Two books to read: THE FAMILY ROMANOV by Candace Fleming and SYMPHONY FOR THE CITY OF THE DEAD: Dmitri Shostakovich and the Siege of Leningrad by M.T. Anderson
Instead of trying to explain to my students why Communism sounded so appealing to Russians in the early 1900s, I simply read them the first 10 pages of THE FAMILY ROMANOV. Candace Fleming (one of my favorite authors!) begins the story by describing a ball hosted by Tsar Nicholas II.
Students are always enthralled by the descriptions of the three-mile-long palace, the egg-shaped diamond, Empress Alexandra’s costume that cost one million rubles, and the “five yachts, two private trains, and countless horses, carriages, and cars” that the royal family owned.
Then I turn the page and students are horrified. Candace Fleming details the poverty of land-starved peasants and the desperation of city dwellers during Russia’s industrial revolution in heart-wrenching detail.
The contrast in the pages provides a perfect entryway into my little lecture on Bloody Sunday, the February Revolution, and the Tsar’s abdication.
Then, we go back to the book. I read the few pages about how the royal family was shot in an underground cellar.1 Kids LOVE this, of course.
Once we get into communism, I turn to the SYMPHONY FOR THE CITY OF THE DEAD. I also use the book for my speed-dating-with-WWII-books lesson, but the first part of the book has some great details about communism and that time when Stalin was running around killing everyone who looked at him funny.
M.T. Anderson’s nonfiction book is about composer Dmitri Shostakovich, who was born in St. Petersburg in 1906. His family lived in relative luxury, and the story of how his family’s car was requisitioned for the Revolution is pretty powerful. I always read that bit when explaining to students that under Communism, ALL property belonged to the State.
The book is full of details about Stalin’s Five-Year Plan: “Thousands of families guilty of nothing more than owning an extra cow were shipped into the wilderness in cattle cars. Some were shot. Farmers watching their livestock being dragged away to the collective farms. If they resisted, their houses were burned.”
The Great Terror is also described in terrifying fashion. There are scenes of secret police dragging innocent Leningraders from their homes. When Stalin went to see one of Shostakovich’s symphonies and disliked the music, Shostakovich’s life was in very real danger.
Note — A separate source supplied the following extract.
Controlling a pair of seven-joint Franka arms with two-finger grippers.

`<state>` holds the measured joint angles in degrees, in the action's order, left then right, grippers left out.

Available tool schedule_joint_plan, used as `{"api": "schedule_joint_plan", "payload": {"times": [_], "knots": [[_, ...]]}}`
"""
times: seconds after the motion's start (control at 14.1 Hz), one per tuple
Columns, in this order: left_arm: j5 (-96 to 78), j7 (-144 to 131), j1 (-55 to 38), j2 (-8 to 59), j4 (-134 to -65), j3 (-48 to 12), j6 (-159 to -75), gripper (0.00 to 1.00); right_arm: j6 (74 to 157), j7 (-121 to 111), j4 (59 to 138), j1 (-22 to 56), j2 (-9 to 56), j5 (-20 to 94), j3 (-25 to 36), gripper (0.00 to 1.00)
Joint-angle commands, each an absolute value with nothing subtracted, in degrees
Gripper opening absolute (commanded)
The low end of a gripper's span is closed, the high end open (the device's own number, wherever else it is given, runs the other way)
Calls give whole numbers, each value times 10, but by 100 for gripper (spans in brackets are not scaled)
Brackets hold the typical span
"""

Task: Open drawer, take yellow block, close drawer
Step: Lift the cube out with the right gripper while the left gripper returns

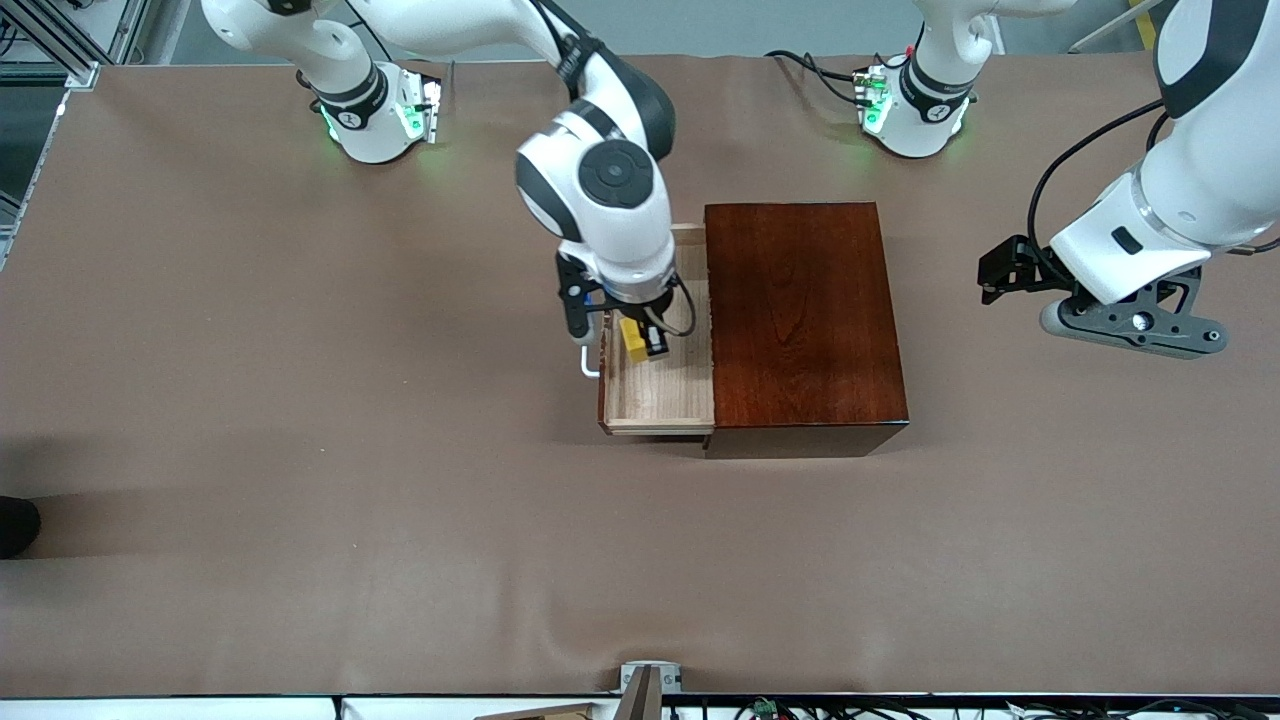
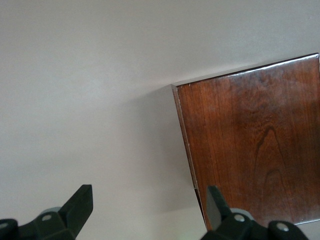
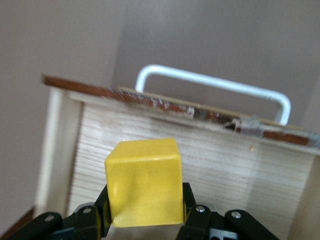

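The drawer (image 1: 660, 395) is pulled out of the dark reddish-brown box (image 1: 805, 310) toward the right arm's end of the table, its white handle (image 1: 588, 362) at the front. My right gripper (image 1: 640, 342) reaches down into the drawer and is shut on the yellow block (image 1: 633, 340). In the right wrist view the yellow block (image 3: 144, 175) sits between the black fingers (image 3: 187, 202), with the drawer's pale wood (image 3: 225, 155) and the handle (image 3: 215, 85) past it. My left gripper (image 1: 1130, 330) waits open over the table beside the box, toward the left arm's end.
The left wrist view shows the open left gripper (image 2: 150, 205) over bare table, with the box's top (image 2: 255, 145) and one corner close by. Brown cloth covers the table (image 1: 300, 400). The arm bases stand along the table's edge farthest from the front camera.
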<state>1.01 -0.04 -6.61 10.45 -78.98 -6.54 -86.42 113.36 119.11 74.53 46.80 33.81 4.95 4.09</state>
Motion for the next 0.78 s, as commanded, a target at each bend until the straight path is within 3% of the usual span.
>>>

The book continues onto WWII, when Hitler encircled Leningrad and attempted to starve the city out in order to kill millions of people without having to actually attack. In the middle of this starvation, Shostakovich writes a symphony to boost morale. Musicians kept fainting or simply falling over dead during practice.
It is a FASCINATING book. I recommend you keep at least five copies in your classroom because after reading just a few pages, students often want to borrow it.
A lesson to teach: My lecture and reading notes
Okay, so this is not the most exciting lesson plan in the world, but sometimes you just have to give a good ol’ lecture. As this lecture is paired up with some pretty substantial reading excerpts, I usually stretch it out over 3 or 4 days, lecturing/reading for the first part of class and then having students do something different for the rest of class. Lecturing from someone else’s slide deck is always a bit tricky, but checking it out might be a good starting place. Here are student lecture notes as well.
A place to explore: China (during a Communism anniversary)
I’ve never been to Russia, but I was in China for the 90th anniversary of Communism. Commemorative crimson fever was alarmingly high. Thousands of workers across China prepared for the celebrations by scraping gum off of Forbidden City walkways, broadcasting photos of cheery-looking peasants marching around with stalks of grain, and gazing up lovingly at portraits of Chairman Mao. It was pretty terrifying.


I was approached by many excited Chinese who wanted to know if I was in town for the celebration. (No. My flight to a marathon in Inner Mongolia coincided with the big day).
Tiananmen Square was bookended by a poster of Chairman Mao on one end and two patriotic slide shows (patri-vision?) on the other. Glamour shots of terraced rice fields and harmonious field hands filled the mega screens as music meant to inspire nostalgia filled the surrounding space. Chinese tourists stood by and filmed the entire spectacle on their cell phones. And as this was in 2011, I shutter to think of the quality of those cell phone videos.
China Daily, the English newspaper, had a full-page timeline of the CPC, also complete with smiling faces of the peasants completing their long march.
There is no mention of how the government pulled peasants from their farms to work in factories, creating shoddy steel goods. There is no mention of the famine that starved millions or the Cultural Revolution that murdered millions more.
Ah, communism.
In the hardback I own, this story is on pages 235 - 240
I’m happy to see communism alive and well in the classroom. It’s so important for kids to learn that communism was/is not just a political party but an evil regime.
That's a great opening to the lesson, Jenna!
I studied a bit of Russian and American history at high school, along with European and British. The Russian Revolution was always my favourite. It all seemed very romantic, as well as somehow the right response, even though the outcome was ultimately so dismal. I never became a communist, but I somehow "got" why so many did.